UGC 1382 had been classified as an elliptical galaxy — a type that no longer gives birth to new stars. But a closer look revealed an enormous disk of stars around the galaxy’s center. The disk includes spiral arms that are giving birth to new stars. The stars are so spread out, though, that the disk is hard to see.

Our galaxy, the Milky Way, is also a giant spiral. Its disk of stars spans more than a hundred thousand light-years. But UGC 1382’s disk is more than 500,000 light-years across — several times the diameter of the Milky Way’s disk.

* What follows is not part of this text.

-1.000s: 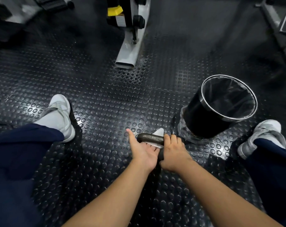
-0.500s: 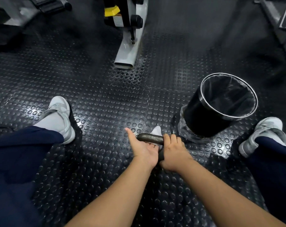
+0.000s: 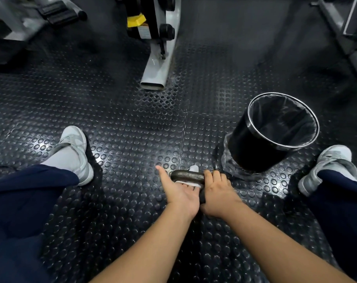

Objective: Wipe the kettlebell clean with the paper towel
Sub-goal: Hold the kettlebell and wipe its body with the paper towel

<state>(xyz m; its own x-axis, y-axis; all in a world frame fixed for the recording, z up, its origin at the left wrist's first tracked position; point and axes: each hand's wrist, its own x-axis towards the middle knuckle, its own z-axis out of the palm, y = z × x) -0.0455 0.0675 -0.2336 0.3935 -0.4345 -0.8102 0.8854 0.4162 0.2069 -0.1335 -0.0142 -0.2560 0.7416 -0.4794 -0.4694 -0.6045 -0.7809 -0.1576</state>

The galaxy doesn’t stop there, though. Beyond the stellar disk is a disk of gas, just as there is in the Milky Way. When you count that, UGC 1382 is a whopping 700,000 light-years across. That’s nearly a third of the distance between the Milky Way and the Andromeda galaxy, the closest big galaxy to our own.

Gargantuan though this galaxy is, it isn’t unique. Three decades ago, astronomers found a similar galaxy, Malin 1. But UGC 1382 is much closer. That will make it easier for astronomers to study — and figure out how such a monster galaxy came to be.

Appropriately enough, this galactic monster is in Cetus, which represents a sea monster. It clears the horizon in late evening, spanning much of the southeastern quadrant of the sky.